ROY ROGERS DOUBLE R BAR RANCH: HAPPY TRAILS AND COWBOY TALES LIVES ON

There was a time when cowboys ruled the day, or at least the airwaves, and the good guy always won.  From Tom Mix in the early 1900s, to Clint Eastwood and Kurt Russell today, most of us have wanted to be a cowboy or cowgirl at one time or another.  Many of us grew up knowing that among the cowboys of the cinema, Roy Rogers was king, and Dale Evans was his queen.

Like any respectable western royalty, Roy and Dale had a horse ranch.  It wasn’t in the wilds of Montana, and not even in the prairies of South Dakota.  Nope.  Not even close.   The Roy Rogers Double R Bar Ranch, built in 1920, was sittin’ regally along the banks of the Mojave River in the small Route-66 community of Oro Grande, just outside of Victorville, California, and a few miles from their home in Apple Valley.  Roy died at the age of 86 after a life well-spent.

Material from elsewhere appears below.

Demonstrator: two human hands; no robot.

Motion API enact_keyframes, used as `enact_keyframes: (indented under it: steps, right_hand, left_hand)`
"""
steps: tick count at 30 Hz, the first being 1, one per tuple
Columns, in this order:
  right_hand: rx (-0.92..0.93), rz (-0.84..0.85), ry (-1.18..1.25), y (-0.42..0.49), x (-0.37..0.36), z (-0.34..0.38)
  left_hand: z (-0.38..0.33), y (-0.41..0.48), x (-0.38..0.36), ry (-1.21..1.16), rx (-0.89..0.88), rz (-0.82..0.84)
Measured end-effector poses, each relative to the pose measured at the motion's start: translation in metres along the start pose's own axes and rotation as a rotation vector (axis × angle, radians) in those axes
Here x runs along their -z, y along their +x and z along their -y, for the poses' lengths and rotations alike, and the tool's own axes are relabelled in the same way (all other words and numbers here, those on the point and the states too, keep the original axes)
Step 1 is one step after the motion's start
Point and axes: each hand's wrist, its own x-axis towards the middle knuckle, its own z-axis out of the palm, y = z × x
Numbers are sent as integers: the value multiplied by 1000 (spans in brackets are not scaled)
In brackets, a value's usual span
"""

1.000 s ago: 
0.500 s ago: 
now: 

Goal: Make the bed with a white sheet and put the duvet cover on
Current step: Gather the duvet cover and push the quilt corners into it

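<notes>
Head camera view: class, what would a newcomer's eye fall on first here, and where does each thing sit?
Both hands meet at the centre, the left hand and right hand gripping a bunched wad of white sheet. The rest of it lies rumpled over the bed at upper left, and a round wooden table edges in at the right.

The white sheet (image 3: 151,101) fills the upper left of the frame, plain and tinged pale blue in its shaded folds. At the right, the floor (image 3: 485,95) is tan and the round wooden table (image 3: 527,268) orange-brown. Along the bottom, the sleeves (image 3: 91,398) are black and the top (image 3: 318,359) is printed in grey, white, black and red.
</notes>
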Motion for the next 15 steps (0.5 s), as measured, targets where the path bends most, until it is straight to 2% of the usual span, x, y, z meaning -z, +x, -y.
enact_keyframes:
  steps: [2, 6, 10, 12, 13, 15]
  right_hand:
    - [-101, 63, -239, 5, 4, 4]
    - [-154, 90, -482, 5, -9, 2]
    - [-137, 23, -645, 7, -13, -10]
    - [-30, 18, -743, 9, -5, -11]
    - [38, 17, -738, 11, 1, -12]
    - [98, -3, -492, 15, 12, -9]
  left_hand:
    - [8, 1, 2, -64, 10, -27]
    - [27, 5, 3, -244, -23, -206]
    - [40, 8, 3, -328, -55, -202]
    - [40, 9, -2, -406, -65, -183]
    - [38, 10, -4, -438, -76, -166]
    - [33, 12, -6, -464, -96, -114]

Roy owned the ranch until the day he died in 1998, and after Dale followed him a few years later, the ranch was owned by a succession of investors and such, including Ernesto Enriquez, the son of one of Roy’s horse trainers, Carlos.   Still, the 67 acre ranch seemed to be lacking the drive and spirit that was present when Roy would ride the range on one of his many horses and, sometimes, even a Honda motorcycle, much to the dismay of the local sheriff (something about a pesky helmet law).

Okay, now some of you might not know about Roy Rogers.  Don’t feel bad.  It happens.    So just in case ya’ don’t, let me tell ya’ about the King of the Cowboys.  Roy started out as a fellow from Ohio by the name of Leonard Slye.    He was born in 1911, and when he was about 20, he followed his sister to Lawndale, a town near the Pacific Ocean.    By early 1931, with a few family businesses in decline, Leonard took up picking peaches for a time.  This was during the Great Depression.  See the Steinbeck film, “The Grapes of Wrath” to get a feel   for what that was like.

Anyway, by about 1932, Leonard, with motivation from his sister, auditioned for a spot on a local radio show, even though shyness just about did him in.  A local music group, “The Rocky Mountaineers” offered him a job.   As they say in Hollywood, the rest is history.  Even if Hollywood doesn’t say that, by August of 1931, Roy–I mean Leonard, was a member of the band.

After changing the name of the group to “The Sons of the Pioneers,” and changing his name to Roy Rogers, the cowboy genre would never be the same.  Soon to become the King of the Cowboys,  he starred in 88 feature films and,  along with Dale Evans,  had the long-running “Roy Rogers show” on television, from 1951 to 1957.

It might have been the syndicated re-runs of the Roy Rogers Show that caught the eye of a young Jim Heffel, growing up in Wilmington, just a few miles from Roy’s original California home in Lawndale.  In any case, 10-year-old Jim saw a cowboy riding down a street in the famous western town of Jackson Hole, Wyoming, and knew what he had to do.  Just like Willie Nelson sang in 1980, “My Heroes Have Always Been Cowboys.”  And they still are.